- [Problem details]
Copy nothing from the entries below except the lines from the one containing "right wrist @" through the one containing "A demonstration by", and copy those exactly.

- [Records]
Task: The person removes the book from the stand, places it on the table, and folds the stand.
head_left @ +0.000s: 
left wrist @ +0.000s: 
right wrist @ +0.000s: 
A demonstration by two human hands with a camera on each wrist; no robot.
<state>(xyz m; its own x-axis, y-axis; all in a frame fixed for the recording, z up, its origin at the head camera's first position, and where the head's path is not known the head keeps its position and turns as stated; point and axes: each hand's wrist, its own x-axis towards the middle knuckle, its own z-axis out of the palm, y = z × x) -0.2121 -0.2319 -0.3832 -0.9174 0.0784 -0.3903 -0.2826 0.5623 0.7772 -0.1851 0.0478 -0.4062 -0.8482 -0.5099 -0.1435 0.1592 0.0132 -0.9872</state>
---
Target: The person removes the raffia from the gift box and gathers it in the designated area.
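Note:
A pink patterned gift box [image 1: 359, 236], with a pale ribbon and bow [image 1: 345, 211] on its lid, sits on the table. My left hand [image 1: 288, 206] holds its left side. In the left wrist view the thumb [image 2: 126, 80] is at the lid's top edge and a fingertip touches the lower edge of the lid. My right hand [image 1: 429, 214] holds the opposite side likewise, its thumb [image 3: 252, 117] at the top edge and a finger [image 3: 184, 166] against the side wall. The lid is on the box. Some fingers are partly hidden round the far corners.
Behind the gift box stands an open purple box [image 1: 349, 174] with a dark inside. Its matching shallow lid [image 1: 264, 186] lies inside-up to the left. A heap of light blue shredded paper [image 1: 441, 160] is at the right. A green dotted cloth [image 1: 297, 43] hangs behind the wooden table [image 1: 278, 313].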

- [Task result]
right wrist @ +0.000s: 
A demonstration by two human hands with a camera on each wrist; no robot.

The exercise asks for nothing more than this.